**Instructions to follow**
Pictures don't belong in the copy; print all the records exactly.

**Source material**
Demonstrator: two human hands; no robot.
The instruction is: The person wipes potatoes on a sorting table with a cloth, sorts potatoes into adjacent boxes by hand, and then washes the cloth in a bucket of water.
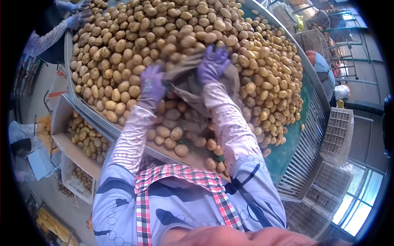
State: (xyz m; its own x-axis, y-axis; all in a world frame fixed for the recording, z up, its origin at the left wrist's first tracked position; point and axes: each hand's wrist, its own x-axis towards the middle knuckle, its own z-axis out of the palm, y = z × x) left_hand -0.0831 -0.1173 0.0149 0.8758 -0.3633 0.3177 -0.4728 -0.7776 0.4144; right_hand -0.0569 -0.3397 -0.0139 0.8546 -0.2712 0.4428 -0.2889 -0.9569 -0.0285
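Observation:
My left hand [152, 85], in a purple glove, is closed at the left edge of a dark grey-brown cloth [193, 92], possibly a sack. On its far right side my right hand [212, 65], gloved the same way, grips the cloth with fingertips pointing away from me. Between the hands the cloth edge looks stretched and is smeared by motion. Potatoes [141, 43] are heaped beyond and around both hands. Several larger potatoes [170, 137] lie below the cloth, near my apron. The cloth hides those under it.
A metal-rimmed sorting table [310, 67] holds the heap, with a slatted section [301, 143] at right. Plastic crates [336, 135] stand beyond it. A carton of potatoes [61, 112] is at left. A co-worker's gloved hand [78, 19] touches the heap at upper left.

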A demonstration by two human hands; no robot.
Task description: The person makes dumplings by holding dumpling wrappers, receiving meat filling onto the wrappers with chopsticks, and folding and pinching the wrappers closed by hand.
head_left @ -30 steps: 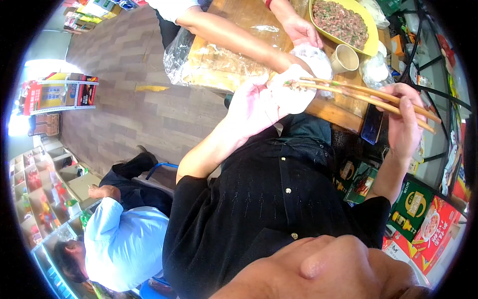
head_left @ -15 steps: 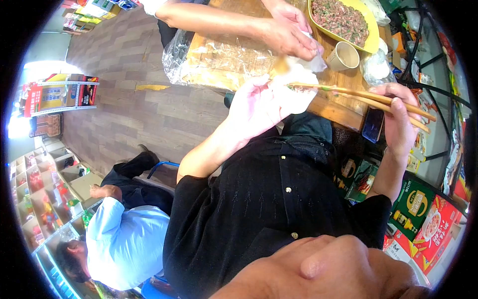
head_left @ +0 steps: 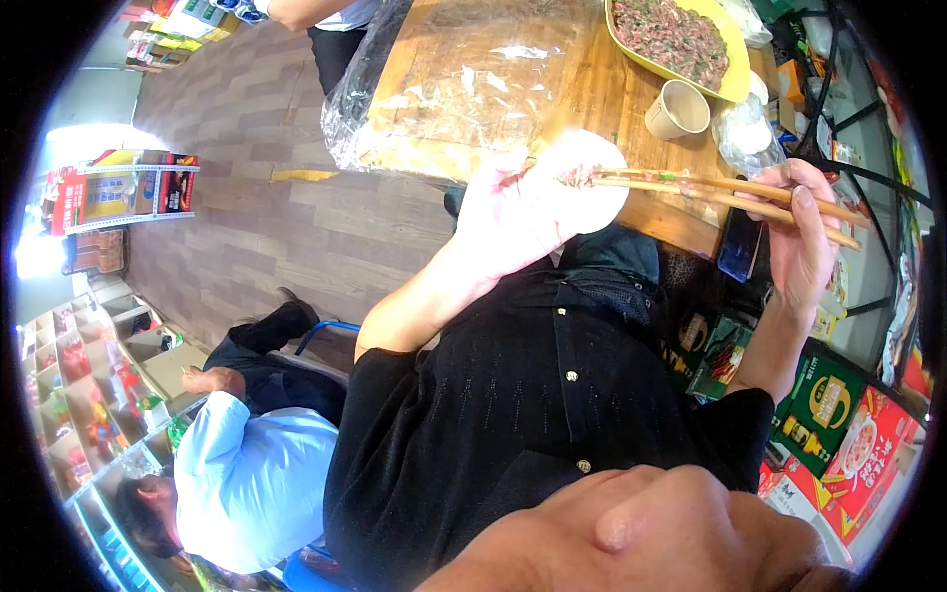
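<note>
My left hand (head_left: 501,225) holds a round white dumpling wrapper (head_left: 602,202) on its fingers, near the table's front edge. A small lump of meat filling (head_left: 575,176) lies on the wrapper. In my right hand (head_left: 801,232) is a pair of wooden chopsticks (head_left: 710,187), pointing left, their tips at the filling. Bits of filling cling to the sticks. Beyond my hands stands a yellow bowl (head_left: 738,87) of minced meat with green flecks (head_left: 671,39).
A paper cup (head_left: 679,111) and a plastic bag with white contents (head_left: 748,138) stand by the bowl. Clear plastic (head_left: 350,128) hangs over the wooden table's (head_left: 464,79) left side. A phone (head_left: 738,247) lies right. A seated person (head_left: 256,474) is at lower left.
The other person's hands, holding something white over the table, have gone from there; an arm shows at the top left. My chopsticks have moved left across the wrapper, their tips now at the filling.
</note>
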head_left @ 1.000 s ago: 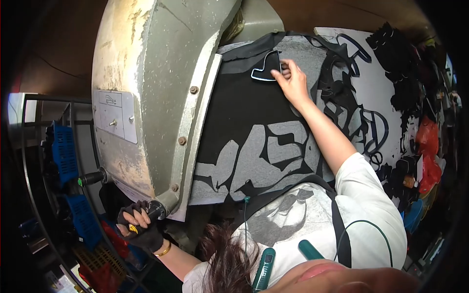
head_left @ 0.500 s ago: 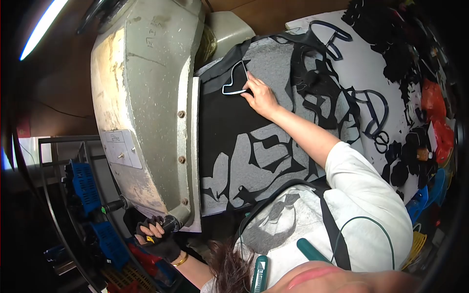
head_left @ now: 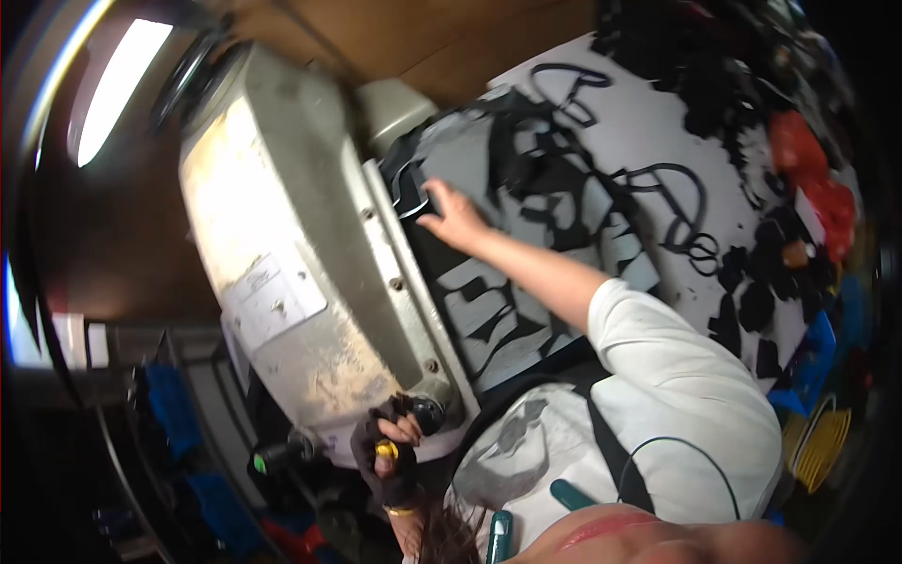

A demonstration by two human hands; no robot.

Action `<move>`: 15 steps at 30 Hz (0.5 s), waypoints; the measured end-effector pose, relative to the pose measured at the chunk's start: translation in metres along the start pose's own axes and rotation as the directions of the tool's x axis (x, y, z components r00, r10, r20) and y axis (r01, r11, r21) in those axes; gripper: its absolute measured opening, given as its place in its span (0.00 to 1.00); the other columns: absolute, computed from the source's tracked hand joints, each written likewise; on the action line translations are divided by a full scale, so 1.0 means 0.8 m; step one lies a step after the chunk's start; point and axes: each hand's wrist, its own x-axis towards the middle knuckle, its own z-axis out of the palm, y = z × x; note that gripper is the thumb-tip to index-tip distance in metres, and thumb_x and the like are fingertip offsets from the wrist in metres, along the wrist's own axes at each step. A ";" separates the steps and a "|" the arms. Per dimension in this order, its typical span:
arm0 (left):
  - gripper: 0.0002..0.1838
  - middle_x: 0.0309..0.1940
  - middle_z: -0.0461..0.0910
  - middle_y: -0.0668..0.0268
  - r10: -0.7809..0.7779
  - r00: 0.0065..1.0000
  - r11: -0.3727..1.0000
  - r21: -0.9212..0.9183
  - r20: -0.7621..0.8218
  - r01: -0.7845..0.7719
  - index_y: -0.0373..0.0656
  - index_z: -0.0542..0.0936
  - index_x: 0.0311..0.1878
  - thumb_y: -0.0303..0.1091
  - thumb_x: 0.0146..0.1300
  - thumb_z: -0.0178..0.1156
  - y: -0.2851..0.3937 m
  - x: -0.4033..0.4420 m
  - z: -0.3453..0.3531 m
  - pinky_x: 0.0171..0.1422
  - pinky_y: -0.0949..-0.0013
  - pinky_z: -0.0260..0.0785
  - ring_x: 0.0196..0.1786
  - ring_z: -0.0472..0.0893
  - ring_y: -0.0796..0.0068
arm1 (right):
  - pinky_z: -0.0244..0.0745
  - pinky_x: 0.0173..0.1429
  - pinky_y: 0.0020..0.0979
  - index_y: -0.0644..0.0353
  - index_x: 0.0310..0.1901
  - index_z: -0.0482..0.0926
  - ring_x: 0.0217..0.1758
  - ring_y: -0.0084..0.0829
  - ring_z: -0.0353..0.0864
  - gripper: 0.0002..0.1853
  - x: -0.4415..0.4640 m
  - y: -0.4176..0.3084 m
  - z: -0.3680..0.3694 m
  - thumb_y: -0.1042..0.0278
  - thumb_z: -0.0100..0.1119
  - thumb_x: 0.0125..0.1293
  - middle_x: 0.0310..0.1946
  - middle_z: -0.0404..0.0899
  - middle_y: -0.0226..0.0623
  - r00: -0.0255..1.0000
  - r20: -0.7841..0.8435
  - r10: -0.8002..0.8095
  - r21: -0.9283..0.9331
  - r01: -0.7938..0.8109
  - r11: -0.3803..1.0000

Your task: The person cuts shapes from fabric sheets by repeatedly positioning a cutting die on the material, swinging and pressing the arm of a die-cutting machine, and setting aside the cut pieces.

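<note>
My right hand, bare, reaches over the layered grey and black sheet material. Its thumb and forefinger rest against a thin, light-edged cutting die, which lies on the black part close to the press's edge. Blur softens the fingertips. In a dark fingerless glove, my left hand is closed around the black handle at the near end of the big grey press arm. Something yellow shows at its fingers.
A second handle with a green end juts out below the press arm. Dark strap-like loops lie on the white table. Black scraps and a red bag are at the right. Blue crates stand on the left.
The view has tilted and blurred. The press arm now covers more of the sheet's left side, and its edge is closer to the die. My left hand has moved with its handle.
</note>
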 end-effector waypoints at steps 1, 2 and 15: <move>0.31 0.21 0.71 0.61 0.006 0.997 1.000 -0.014 0.072 -0.005 0.36 0.72 0.31 0.61 0.56 0.64 -0.016 0.012 0.005 0.35 0.64 0.63 0.25 0.72 0.66 | 0.71 0.59 0.43 0.60 0.54 0.69 0.56 0.53 0.75 0.25 -0.006 0.002 -0.010 0.63 0.68 0.57 0.51 0.76 0.51 0.999 0.010 0.047 -0.038 -0.047 0.998; 0.30 0.22 0.72 0.61 0.006 0.990 1.000 -0.027 0.140 -0.002 0.37 0.72 0.31 0.61 0.56 0.65 -0.031 0.024 0.012 0.36 0.64 0.63 0.26 0.72 0.66 | 0.75 0.53 0.39 0.62 0.50 0.72 0.49 0.45 0.80 0.20 -0.013 0.002 -0.020 0.66 0.66 0.59 0.46 0.79 0.48 0.999 -0.037 0.029 -0.046 -0.031 0.998; 0.14 0.35 0.74 0.63 -0.061 0.989 0.940 0.340 0.133 0.012 0.41 0.69 0.34 0.40 0.74 0.47 -0.045 0.094 0.161 0.43 0.67 0.71 0.38 0.76 0.69 | 0.74 0.34 0.27 0.64 0.38 0.76 0.29 0.24 0.82 0.04 -0.073 -0.053 -0.162 0.74 0.58 0.65 0.26 0.81 0.35 0.936 -0.332 0.116 0.072 -0.098 0.993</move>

**Result of this task**
Demonstrator: two human hands; no robot.
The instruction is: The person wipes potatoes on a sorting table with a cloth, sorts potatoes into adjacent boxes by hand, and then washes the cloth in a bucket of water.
State: (xyz m; its own x-axis, y-axis; all in a world frame fixed for the recording, z up, its origin at the left wrist's first tracked position; point and axes: each hand's wrist, its own x-axis towards the middle knuckle, its own z-axis out of the palm, y = z × x) left_hand -0.0831 -0.1173 0.0149 0.8758 -0.3633 0.3177 -0.4728 -0.7776 0.4144; right_hand -0.0569 -0.3397 -0.0139 0.8546 -0.2712 0.4428 -0.2889 -0.9569 -0.0285
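Observation:
My left hand [152, 85], in a purple glove, is closed at the left edge of a dark grey-brown cloth [193, 92], possibly a sack. On its far right side my right hand [212, 65], gloved the same way, grips the cloth with fingertips pointing away from me. Between the hands the cloth edge looks stretched and is smeared by motion. Potatoes [141, 43] are heaped beyond and around both hands. Several larger potatoes [170, 137] lie below the cloth, near my apron. The cloth hides those under it.
A metal-rimmed sorting table [310, 67] holds the heap, with a slatted section [301, 143] at right. Plastic crates [336, 135] stand beyond it. A carton of potatoes [61, 112] is at left. A co-worker's gloved hand [78, 19] touches the heap at upper left.
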
A demonstration by two human hands; no robot.
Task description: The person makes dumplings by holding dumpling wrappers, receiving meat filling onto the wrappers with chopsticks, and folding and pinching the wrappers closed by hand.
head_left @ -30 steps: 
head_left @ -15 steps: 
head_left @ +0 steps: 
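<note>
My left hand (head_left: 501,225) holds a round white dumpling wrapper (head_left: 602,202) on its fingers, near the table's front edge. A small lump of meat filling (head_left: 575,176) lies on the wrapper. In my right hand (head_left: 801,232) is a pair of wooden chopsticks (head_left: 710,187), pointing left, their tips at the filling. Bits of filling cling to the sticks. Beyond my hands stands a yellow bowl (head_left: 738,87) of minced meat with green flecks (head_left: 671,39).
A paper cup (head_left: 679,111) and a plastic bag with white contents (head_left: 748,138) stand by the bowl. Clear plastic (head_left: 350,128) hangs over the wooden table's (head_left: 464,79) left side. A phone (head_left: 738,247) lies right. A seated person (head_left: 256,474) is at lower left.
The other person's hands, holding something white over the table, have gone from there; an arm shows at the top left. My chopsticks have moved left across the wrapper, their tips now at the filling.
</note>
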head_left @ 1.000 s ago: 
head_left @ 0.500 s ago: 
head_left @ now: 

A demonstration by two human hands; no robot.

Action `<move>`: 15 steps at 30 Hz (0.5 s), waypoints; the measured end-effector pose, relative to the pose measured at the chunk's start: translation in metres along the start pose's own axes and rotation as the directions of the tool's x axis (x, y, z components r00, r10, r20) and y axis (r01, r11, r21) in those axes; gripper: its absolute measured opening, given as its place in its span (0.00 to 1.00); the other columns: absolute, computed from the source's tracked hand joints, each written likewise; on the action line translations are divided by a full scale, so 1.0 means 0.8 m; step one lies a step after the chunk's start; point and axes: each hand's wrist, its own x-axis towards the middle knuckle, its own z-axis out of the palm, y = z × x; note that gripper is the thumb-tip to index-tip distance in metres, and thumb_x and the like are fingertip offsets from the wrist in metres, along the wrist's own axes at each step. A ";" separates the steps and a "|" the arms. Per dimension in this order, its typical span:
arm0 (left):
  - gripper: 0.0002..0.1838
  - middle_x: 0.0309..0.1940
  - middle_z: -0.0461..0.0910
  - middle_y: -0.0668..0.0268
  - r10: -0.7809..0.7779
  - r00: 0.0065..1.0000
  - r11: -0.3727..1.0000
  - r21: -0.9212..0.9183
  - r20: -0.7621..0.8218
  - r01: -0.7845..0.7719
  - index_y: -0.0373..0.0656
  - index_z: -0.0542..0.0936
  - index_x: 0.0311..0.1878
  - thumb_y: -0.0303..0.1091
  - thumb_x: 0.0146..0.1300
  - thumb_z: -0.0178..0.1156
  - y: -0.2851..0.3937 m
  - x: -0.4033..0.4420 m
  - z: -0.3453..0.3531 m
  - pinky_x: 0.0171..0.1422
  - pinky_y: -0.0949..-0.0013
  - pinky_z: -0.0260..0.0785
  - ring_x: 0.0196..0.1786
  - ring_z: -0.0472..0.0893
  - ring_y: -0.0796..0.0068
arm1 (right):
  - pinky_z: -0.0244..0.0745
  - pinky_x: 0.0173..0.1429
  - pinky_y: 0.0020..0.0979
  - index_y: -0.0644..0.0353
  - index_x: 0.0310..0.1901
  - index_z: -0.0482..0.0926
  - ring_x: 0.0217..0.1758
  - ring_y: -0.0084..0.0829
  - ring_z: -0.0353..0.0864
  - gripper: 0.0002..0.1853
  - x: -0.4415..0.4640 m
  - y: -0.4176..0.3084 m
  - z: -0.3680..0.3694 m
  - thumb_y: -0.1042..0.0278
  - thumb_z: -0.0100..0.1119
  - thumb_x: 0.0125..0.1293
  - middle_x: 0.0310..0.1946
  - middle_z: -0.0404..0.0899
  - middle_y: -0.0226..0.0623
  - r00: -0.0255..1.0000
  - r20: -0.7841..0.8435
  - r10: -0.8002..0.8095
  - r21: -0.9283..0.9331
  - r01: -0.7938..0.8109
  - r11: -0.3803..1.0000

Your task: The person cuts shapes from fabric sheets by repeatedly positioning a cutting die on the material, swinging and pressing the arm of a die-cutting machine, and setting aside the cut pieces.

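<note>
My right hand, bare, reaches over the layered grey and black sheet material. Its thumb and forefinger rest against a thin, light-edged cutting die, which lies on the black part close to the press's edge. Blur softens the fingertips. In a dark fingerless glove, my left hand is closed around the black handle at the near end of the big grey press arm. Something yellow shows at its fingers.
A second handle with a green end juts out below the press arm. Dark strap-like loops lie on the white table. Black scraps and a red bag are at the right. Blue crates stand on the left.
The view has tilted and blurred. The press arm now covers more of the sheet's left side, and its edge is closer to the die. My left hand has moved with its handle.
</note>
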 end-effector waypoints at steps 1, 2 and 15: <move>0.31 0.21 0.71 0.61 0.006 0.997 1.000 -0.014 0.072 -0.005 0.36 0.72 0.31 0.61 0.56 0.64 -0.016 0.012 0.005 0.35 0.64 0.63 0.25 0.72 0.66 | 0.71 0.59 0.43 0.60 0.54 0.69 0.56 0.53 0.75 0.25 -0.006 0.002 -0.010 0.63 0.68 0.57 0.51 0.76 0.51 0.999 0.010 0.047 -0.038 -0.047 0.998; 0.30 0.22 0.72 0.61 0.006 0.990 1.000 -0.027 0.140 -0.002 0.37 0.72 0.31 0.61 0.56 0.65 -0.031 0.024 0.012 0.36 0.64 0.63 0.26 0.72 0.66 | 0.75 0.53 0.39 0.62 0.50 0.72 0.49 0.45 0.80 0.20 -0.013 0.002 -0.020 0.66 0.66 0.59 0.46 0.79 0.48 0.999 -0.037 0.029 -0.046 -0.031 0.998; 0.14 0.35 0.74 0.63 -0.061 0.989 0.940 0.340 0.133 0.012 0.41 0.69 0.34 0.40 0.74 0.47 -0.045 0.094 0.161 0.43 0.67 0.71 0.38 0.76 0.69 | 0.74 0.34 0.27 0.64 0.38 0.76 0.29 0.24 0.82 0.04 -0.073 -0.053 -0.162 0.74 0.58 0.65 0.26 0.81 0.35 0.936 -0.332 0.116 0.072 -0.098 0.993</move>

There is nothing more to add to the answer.